Data excerpt START
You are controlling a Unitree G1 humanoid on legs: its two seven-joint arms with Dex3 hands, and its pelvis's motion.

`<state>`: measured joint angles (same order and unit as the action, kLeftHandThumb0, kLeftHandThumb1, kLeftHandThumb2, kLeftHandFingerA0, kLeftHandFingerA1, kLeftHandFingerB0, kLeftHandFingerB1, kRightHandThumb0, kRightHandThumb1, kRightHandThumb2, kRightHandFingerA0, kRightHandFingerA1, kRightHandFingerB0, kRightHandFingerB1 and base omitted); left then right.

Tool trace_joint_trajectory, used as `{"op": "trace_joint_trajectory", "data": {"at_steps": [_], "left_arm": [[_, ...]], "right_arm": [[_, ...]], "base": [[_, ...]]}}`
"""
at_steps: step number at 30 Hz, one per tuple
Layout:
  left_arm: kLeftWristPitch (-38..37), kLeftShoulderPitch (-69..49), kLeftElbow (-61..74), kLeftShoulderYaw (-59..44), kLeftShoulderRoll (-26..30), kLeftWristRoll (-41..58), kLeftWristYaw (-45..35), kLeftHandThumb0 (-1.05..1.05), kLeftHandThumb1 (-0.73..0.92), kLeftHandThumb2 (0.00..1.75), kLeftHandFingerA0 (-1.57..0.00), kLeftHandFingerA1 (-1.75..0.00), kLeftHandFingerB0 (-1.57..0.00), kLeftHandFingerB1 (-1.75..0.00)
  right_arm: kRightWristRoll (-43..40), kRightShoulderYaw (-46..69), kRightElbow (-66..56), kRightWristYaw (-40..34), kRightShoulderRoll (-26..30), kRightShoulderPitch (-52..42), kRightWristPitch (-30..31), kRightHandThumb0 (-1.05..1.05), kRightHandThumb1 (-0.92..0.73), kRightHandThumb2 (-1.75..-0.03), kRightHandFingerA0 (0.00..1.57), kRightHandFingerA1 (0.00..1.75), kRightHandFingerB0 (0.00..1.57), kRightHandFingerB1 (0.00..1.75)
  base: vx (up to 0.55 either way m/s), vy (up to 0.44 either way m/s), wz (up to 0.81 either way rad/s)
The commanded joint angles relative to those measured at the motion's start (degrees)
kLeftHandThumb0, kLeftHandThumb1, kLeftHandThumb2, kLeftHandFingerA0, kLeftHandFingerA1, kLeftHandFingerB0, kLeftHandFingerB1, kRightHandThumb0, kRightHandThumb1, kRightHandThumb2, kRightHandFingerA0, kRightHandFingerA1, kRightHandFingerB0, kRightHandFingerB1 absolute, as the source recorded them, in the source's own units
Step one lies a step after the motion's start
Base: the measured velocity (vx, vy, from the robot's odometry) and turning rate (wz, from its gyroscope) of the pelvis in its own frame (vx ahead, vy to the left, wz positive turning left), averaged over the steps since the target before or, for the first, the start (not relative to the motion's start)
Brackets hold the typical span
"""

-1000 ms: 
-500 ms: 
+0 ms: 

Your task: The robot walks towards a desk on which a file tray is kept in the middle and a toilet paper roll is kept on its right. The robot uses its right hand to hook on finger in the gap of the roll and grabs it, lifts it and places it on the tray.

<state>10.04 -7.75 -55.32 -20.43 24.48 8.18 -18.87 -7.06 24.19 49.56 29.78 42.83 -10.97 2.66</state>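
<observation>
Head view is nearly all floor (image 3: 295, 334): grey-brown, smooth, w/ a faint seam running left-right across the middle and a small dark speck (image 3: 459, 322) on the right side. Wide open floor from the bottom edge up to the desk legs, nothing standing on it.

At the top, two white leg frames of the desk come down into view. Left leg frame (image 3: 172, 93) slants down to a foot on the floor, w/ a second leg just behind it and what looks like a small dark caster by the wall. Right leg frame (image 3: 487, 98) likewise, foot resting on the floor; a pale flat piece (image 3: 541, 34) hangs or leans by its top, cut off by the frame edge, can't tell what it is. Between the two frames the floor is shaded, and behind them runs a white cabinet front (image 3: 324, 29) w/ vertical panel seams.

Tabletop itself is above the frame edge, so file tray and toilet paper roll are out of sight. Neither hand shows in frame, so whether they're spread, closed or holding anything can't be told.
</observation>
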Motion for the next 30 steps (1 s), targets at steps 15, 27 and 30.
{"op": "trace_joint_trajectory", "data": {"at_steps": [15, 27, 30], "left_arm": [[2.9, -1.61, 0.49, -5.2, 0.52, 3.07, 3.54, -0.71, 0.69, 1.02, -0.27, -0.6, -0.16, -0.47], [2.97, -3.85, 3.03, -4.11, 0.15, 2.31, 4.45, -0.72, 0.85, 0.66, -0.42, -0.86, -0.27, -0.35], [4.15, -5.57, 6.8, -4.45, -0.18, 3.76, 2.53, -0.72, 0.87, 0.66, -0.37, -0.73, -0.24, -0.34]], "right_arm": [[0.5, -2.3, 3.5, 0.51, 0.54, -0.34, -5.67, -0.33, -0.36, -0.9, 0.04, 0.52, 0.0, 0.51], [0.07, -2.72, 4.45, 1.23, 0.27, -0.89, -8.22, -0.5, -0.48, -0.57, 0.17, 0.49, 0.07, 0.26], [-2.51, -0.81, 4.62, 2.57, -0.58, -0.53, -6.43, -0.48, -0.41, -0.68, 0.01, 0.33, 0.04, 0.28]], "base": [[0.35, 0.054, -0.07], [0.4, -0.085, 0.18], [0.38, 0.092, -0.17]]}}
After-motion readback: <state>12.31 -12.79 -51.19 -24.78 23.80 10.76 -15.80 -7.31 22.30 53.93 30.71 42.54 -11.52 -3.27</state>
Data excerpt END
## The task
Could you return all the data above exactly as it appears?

## Exercise solution
You are controlling a Unitree G1 humanoid on legs: its two seven-joint arms with Dex3 hands, and its pelvis's motion.

`<state>`: measured joint angles (same order and unit as the action, kLeftHandThumb0, kLeftHandThumb1, kLeftHandThumb2, kLeftHandFingerA0, kLeftHandFingerA1, kLeftHandFingerB0, kLeftHandFingerB1, kRightHandThumb0, kRightHandThumb1, kRightHandThumb2, kRightHandFingerA0, kRightHandFingerA1, kRightHandFingerB0, kRightHandFingerB1 and base omitted); left then right.

Tool trace_joint_trajectory, used as `{"op": "trace_joint_trajectory", "data": {"at_steps": [_], "left_arm": [[_, ...]], "right_arm": [[_, ...]], "base": [[_, ...]]}}`
"""
at_steps: step number at 30 Hz, one per tuple
Layout:
  left_arm: kLeftWristPitch (-38..37), kLeftShoulderPitch (-69..49), kLeftElbow (-61..74), kLeftShoulderYaw (-59..44), kLeftShoulderRoll (-26..30), kLeftWristRoll (-41..58), kLeftWristYaw (-45..35), kLeftHandThumb0 (-1.05..1.05), kLeftHandThumb1 (-0.73..0.92), kLeftHandThumb2 (0.00..1.75), kLeftHandFingerA0 (-1.57..0.00), kLeftHandFingerA1 (-1.75..0.00), kLeftHandFingerB0 (-1.57..0.00), kLeftHandFingerB1 (-1.75..0.00)
  right_arm: kRightWristRoll (-43..40), kRightShoulderYaw (-46..69), kRightElbow (-66..56), kRightWristYaw (-40..34), kRightShoulderRoll (-26..30), kRightShoulderPitch (-52..42), kRightWristPitch (-30..31), kRightHandThumb0 (-1.05..1.05), kRightHandThumb1 (-0.92..0.73), kRightHandThumb2 (-1.75..-0.03), kRightHandFingerA0 (0.00..1.57), kRightHandFingerA1 (0.00..1.75), kRightHandFingerB0 (0.00..1.57), kRightHandFingerB1 (0.00..1.75)
  base: vx (up to 0.55 either way m/s), vy (up to 0.44 either way m/s), wz (up to 0.81 either way rad/s)
The commanded joint angles relative to those measured at the motion's start (degrees)
kLeftHandThumb0, kLeftHandThumb1, kLeftHandThumb2, kLeftHandFingerA0, kLeftHandFingerA1, kLeftHandFingerB0, kLeftHandFingerB1, kRightHandThumb0, kRightHandThumb1, kRightHandThumb2, kRightHandFingerA0, kRightHandFingerA1, kRightHandFingerB0, kRightHandFingerB1 absolute, as the source recorded them, in the source's own units
Step one lies a step after the motion's start
Base: the measured velocity (vx, vy, from the robot's odometry) and turning rate (wz, from its gyroscope) of the pelvis in its own frame (vx ahead, vy to the left, wz positive turning left), averaged over the steps since the target before or, for the first, the start (not relative to the motion's start)
Brackets hold the typical span
"""

-1000 ms: 
-500 ms: 
+0 ms: 

Your task: The robot walks towards a desk on which a file tray is kept in the middle and a toilet paper roll is kept on its right. The robot uses its right hand to hook on finger in the gap of the roll and grabs it, lifts it and places it on the tray.

<state>10.04 -7.75 -55.32 -20.43 24.48 8.18 -18.87 -7.06 24.19 49.56 29.78 42.83 -10.97 2.66</state>
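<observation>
Head view is nearly all floor (image 3: 295, 334): grey-brown, smooth, w/ a faint seam running left-right across the middle and a small dark speck (image 3: 459, 322) on the right side. Wide open floor from the bottom edge up to the desk legs, nothing standing on it.

At the top, two white leg frames of the desk come down into view. Left leg frame (image 3: 172, 93) slants down to a foot on the floor, w/ a second leg just behind it and what looks like a small dark caster by the wall. Right leg frame (image 3: 487, 98) likewise, foot resting on the floor; a pale flat piece (image 3: 541, 34) hangs or leans by its top, cut off by the frame edge, can't tell what it is. Between the two frames the floor is shaded, and behind them runs a white cabinet front (image 3: 324, 29) w/ vertical panel seams.

Tabletop itself is above the frame edge, so file tray and toilet paper roll are out of sight. Neither hand shows in frame, so whether they're spread, closed or holding anything can't be told.
</observation>
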Motion for the next 30 steps (1 s), targets at steps 15, 27 and 30.
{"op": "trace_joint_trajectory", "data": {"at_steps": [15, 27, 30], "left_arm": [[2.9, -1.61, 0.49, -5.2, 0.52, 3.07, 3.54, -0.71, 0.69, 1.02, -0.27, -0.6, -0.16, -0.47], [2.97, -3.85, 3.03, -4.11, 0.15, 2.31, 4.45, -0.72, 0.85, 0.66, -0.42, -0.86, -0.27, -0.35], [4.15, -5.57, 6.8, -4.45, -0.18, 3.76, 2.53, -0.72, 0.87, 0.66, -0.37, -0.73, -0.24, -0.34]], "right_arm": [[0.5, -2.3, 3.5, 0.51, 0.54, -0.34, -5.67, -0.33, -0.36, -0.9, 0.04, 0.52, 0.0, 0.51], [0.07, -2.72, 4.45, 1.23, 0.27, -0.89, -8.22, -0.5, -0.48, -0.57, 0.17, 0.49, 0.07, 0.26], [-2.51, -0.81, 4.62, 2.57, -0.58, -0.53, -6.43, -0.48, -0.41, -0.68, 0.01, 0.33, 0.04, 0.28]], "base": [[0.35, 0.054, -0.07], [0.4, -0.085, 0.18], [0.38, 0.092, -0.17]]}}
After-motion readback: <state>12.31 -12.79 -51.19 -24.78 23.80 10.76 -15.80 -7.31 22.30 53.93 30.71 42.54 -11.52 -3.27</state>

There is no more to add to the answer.